Tom: ‘Nee, wij hebben altijd beseft dat we een mooi leven hadden en waren dankbaar om de kansen die we kregen. Ik ben blij met mijn vrouw en twee gezonde kinderen, het restaurant … Vroeger stond mijn gezondheid mee in dat rijtje, maar dat is helaas voorbij. Als ik mensen zie die onbezorgd en zonder ongemakken door het leven gaan, overvalt me soms een gevoel van jaloezie. Daar schaam ik me een beetje voor.’
In je stukjes benader je je ziekte opvallend open, met humor ook.

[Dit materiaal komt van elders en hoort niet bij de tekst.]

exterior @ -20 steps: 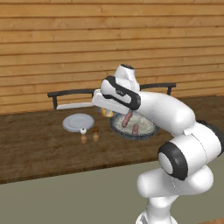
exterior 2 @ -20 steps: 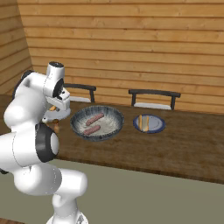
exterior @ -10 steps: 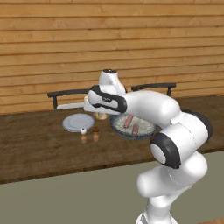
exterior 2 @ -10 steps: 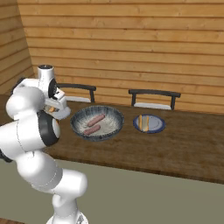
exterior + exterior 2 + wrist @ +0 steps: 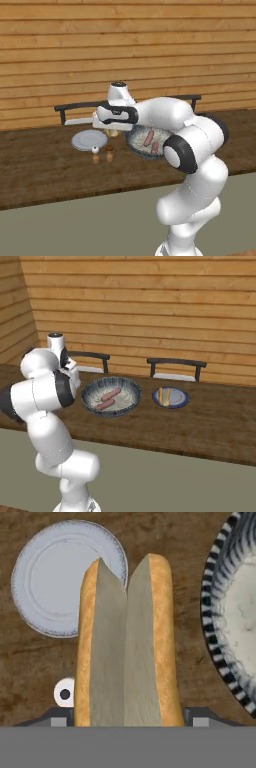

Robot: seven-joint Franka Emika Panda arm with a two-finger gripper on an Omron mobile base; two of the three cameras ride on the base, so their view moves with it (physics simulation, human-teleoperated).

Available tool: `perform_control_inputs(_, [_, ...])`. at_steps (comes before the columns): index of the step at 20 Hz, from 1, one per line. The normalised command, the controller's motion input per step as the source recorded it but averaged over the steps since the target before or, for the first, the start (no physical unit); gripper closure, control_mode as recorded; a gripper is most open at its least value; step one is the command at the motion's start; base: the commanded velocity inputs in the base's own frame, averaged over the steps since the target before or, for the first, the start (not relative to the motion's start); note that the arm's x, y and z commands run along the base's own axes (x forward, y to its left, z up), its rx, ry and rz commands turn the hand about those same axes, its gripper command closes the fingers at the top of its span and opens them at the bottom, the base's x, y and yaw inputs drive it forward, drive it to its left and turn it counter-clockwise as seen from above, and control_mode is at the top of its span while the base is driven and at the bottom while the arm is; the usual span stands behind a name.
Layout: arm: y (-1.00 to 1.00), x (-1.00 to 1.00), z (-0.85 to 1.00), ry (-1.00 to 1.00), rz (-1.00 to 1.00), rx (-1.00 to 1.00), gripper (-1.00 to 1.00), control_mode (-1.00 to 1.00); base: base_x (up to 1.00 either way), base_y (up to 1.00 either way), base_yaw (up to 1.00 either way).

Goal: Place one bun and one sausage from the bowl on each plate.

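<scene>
My gripper (image 5: 128, 719) is shut on a split tan bun (image 5: 125, 647) that stands between the fingers. It hangs over the wooden counter between the pale grey plate (image 5: 47, 582) and the patterned bowl (image 5: 220, 612). From the left base, the gripper (image 5: 113, 129) is just right of the bare grey plate (image 5: 86, 140). The bowl (image 5: 111, 398) holds two sausages (image 5: 110, 395). The blue-rimmed plate (image 5: 171, 398) to its right carries a bun and what looks like a sausage.
Two small shakers (image 5: 95, 150) stand in front of the grey plate; the top of one (image 5: 65, 693) is just left of the bun. Dark chair backs (image 5: 175, 363) line the counter's far side. A wooden wall is behind them.
The arm has swung left from above the bowl toward the grey plate, carrying the bun. The jaws have kept the same width.
</scene>
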Motion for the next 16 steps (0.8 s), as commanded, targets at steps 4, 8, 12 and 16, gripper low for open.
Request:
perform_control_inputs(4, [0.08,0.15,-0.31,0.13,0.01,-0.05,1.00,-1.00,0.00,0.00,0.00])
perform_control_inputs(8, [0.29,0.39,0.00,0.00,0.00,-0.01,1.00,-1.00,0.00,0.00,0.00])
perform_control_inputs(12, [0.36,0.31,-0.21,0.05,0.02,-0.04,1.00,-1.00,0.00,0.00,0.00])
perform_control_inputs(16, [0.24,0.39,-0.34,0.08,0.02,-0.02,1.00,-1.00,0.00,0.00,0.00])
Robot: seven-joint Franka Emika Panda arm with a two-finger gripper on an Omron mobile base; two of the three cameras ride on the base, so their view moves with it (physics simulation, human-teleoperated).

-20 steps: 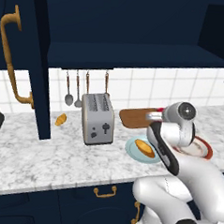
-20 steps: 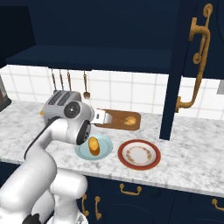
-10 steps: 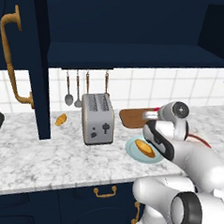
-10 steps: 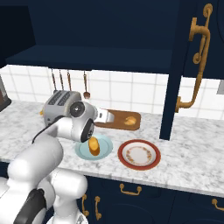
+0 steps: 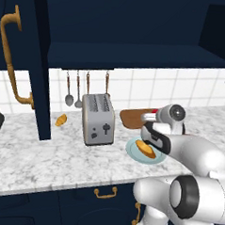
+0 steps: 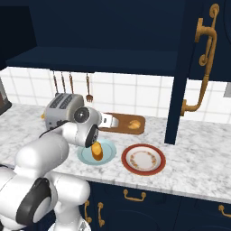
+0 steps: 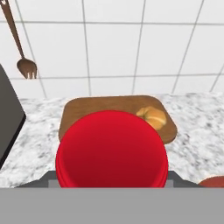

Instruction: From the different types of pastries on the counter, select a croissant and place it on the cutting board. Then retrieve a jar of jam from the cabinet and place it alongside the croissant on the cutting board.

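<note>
A jam jar with a round red lid [image 7: 112,148] fills the lower hand view, and my gripper [image 5: 151,118] is shut on it. The jar hangs just before the near edge of the brown cutting board [image 7: 83,109]. The light tan croissant [image 7: 152,116] lies on the board's right part, also seen as croissant [image 6: 133,124] on the board [image 6: 122,128]. My gripper [image 6: 108,120] reaches over the board's left end from the round blue plate's side. The board [image 5: 130,116] sits right of the toaster. The jar's body is hidden below its lid.
Under my forearm a light-blue plate [image 6: 85,155] holds a longer orange pastry [image 5: 145,148]. A red-rimmed plate [image 6: 143,159] lies to its right. The toaster [image 5: 97,118] stands left of the board, a small orange pastry [image 5: 61,119] beyond it. Open navy cabinet doors [image 5: 23,57] [image 6: 203,67] flank the counter.
My hand has edged slightly toward the cutting board with the jar in it, and the elbow has swung outward and lower. Pastries and plates have not moved.
</note>
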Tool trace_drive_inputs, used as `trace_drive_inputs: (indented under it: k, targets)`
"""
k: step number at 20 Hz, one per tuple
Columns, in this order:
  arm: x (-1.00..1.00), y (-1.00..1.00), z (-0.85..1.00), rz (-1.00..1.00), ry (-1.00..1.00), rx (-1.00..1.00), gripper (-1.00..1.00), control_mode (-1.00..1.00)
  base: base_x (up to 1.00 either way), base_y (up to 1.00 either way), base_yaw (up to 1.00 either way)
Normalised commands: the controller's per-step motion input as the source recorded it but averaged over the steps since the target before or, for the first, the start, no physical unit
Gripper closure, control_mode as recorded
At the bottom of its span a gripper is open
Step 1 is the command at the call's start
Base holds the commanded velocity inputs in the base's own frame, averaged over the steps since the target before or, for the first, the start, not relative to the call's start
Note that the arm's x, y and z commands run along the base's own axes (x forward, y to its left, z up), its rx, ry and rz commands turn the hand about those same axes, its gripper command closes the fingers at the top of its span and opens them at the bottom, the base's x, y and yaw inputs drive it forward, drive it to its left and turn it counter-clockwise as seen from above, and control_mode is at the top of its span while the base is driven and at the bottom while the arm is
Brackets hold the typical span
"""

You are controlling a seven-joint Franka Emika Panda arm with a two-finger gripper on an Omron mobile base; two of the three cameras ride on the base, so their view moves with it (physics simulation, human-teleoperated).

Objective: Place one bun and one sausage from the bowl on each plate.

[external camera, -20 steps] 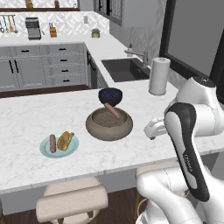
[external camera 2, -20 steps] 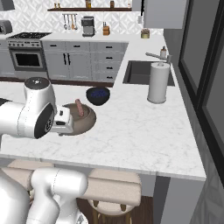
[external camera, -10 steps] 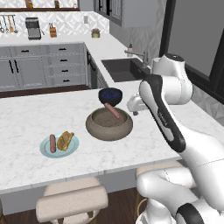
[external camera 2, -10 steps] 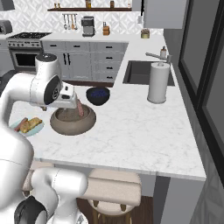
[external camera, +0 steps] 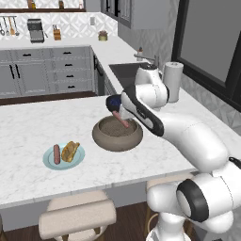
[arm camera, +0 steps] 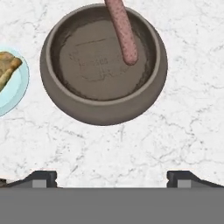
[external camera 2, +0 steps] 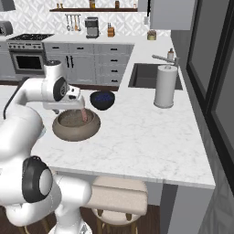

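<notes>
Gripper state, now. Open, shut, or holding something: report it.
Gripper: open and empty, its fingertips set wide apart above the counter, just short of the bowl, where one sausage leans on the rim.

Bowl [arm camera: 103, 107]: brown-grey, speckled, darker inside. Sausage [arm camera: 123, 33] leaning in it: pinkish-brown, mottled. Plate [external camera: 49, 162]: pale blue, carrying a reddish-brown sausage [external camera: 57, 154] and a golden-tan bun [external camera: 70, 150]. Counter [arm camera: 183, 118]: white marble with grey veins. Small bowl [external camera 2: 102, 100]: dark blue. My finger tips [arm camera: 42, 177]: dark grey. Paper towel roll [external camera 2: 165, 86]: white.
</notes>
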Motion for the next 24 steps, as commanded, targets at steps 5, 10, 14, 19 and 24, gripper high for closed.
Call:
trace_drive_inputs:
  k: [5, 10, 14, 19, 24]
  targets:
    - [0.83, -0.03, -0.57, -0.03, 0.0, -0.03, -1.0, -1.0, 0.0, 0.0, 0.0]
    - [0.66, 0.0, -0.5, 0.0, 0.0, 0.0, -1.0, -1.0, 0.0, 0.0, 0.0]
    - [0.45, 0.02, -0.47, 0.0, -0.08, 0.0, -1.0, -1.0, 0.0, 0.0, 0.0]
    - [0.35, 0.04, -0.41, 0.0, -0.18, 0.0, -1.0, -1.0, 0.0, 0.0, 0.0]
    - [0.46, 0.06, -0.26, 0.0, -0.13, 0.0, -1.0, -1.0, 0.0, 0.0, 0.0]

Tom: ‘Ja, we zijn vanaf het begin open geweest, zowel naar elkaar als naar familie en vrienden. We hebben de ziekte nooit een taboe laten worden. En die humor: dat is altijd een rode draad in mijn leven geweest. Dat is niet veranderd.’

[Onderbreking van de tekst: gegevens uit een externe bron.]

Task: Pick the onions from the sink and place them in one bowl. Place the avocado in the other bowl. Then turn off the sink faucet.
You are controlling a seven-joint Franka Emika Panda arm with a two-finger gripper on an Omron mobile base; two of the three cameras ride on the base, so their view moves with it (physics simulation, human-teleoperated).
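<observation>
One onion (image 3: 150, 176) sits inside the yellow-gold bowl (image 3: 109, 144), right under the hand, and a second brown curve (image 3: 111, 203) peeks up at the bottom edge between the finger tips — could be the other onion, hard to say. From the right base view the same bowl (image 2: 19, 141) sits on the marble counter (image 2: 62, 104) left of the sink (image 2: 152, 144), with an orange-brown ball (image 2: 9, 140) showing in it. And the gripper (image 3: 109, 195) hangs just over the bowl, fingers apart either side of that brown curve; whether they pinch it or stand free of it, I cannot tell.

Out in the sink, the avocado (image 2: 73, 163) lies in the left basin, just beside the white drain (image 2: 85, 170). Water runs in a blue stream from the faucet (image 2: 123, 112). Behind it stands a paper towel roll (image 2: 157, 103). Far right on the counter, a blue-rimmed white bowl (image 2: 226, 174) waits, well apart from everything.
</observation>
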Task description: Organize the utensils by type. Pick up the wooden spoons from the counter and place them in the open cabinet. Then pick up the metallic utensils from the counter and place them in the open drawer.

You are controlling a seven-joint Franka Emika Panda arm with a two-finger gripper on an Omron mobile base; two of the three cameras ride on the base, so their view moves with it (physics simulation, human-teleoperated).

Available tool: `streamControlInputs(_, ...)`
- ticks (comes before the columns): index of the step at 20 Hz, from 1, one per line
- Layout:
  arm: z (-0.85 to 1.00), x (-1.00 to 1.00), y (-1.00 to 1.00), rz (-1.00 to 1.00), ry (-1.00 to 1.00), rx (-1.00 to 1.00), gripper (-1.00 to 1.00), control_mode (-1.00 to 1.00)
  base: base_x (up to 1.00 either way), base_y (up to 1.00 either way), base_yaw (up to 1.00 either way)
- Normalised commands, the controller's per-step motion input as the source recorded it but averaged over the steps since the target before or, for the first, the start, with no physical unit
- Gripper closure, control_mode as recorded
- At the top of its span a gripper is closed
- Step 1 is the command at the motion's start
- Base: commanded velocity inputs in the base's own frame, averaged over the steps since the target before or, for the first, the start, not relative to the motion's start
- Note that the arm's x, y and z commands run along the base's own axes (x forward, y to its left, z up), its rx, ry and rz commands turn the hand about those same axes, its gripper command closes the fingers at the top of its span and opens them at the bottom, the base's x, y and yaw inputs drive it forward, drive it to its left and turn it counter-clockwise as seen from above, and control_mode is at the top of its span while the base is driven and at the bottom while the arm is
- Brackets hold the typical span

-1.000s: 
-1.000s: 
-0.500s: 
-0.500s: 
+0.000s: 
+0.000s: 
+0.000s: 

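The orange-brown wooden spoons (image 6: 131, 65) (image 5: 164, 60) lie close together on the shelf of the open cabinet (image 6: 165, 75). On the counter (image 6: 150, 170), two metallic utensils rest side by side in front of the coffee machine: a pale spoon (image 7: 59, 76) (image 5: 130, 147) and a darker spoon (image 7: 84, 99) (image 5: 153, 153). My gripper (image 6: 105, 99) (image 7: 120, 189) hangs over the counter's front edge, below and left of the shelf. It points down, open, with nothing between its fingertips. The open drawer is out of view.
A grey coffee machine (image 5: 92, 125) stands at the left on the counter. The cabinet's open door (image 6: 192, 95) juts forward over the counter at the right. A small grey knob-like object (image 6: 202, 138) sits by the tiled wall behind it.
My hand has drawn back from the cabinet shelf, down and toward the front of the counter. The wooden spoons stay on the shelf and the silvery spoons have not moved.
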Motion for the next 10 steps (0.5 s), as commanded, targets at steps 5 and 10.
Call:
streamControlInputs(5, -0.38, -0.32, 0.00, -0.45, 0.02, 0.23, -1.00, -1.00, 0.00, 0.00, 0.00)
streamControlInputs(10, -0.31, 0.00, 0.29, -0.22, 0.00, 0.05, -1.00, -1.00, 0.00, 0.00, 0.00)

Alison: ‘Als Tom enkele dagen na zijn chemo weer mopjes begint te maken, weet ik dat hij zich weer stilaan beter voelt. Ik ben heel dankbaar dat hij op die manier met zijn ziekte omgaat. Daardoor kan ik het ook aan. Mocht hij pessimistisch zijn en er niet over kunnen praten, dan zou het voor mij veel moeilijker zijn om voor hem een steun te zijn.’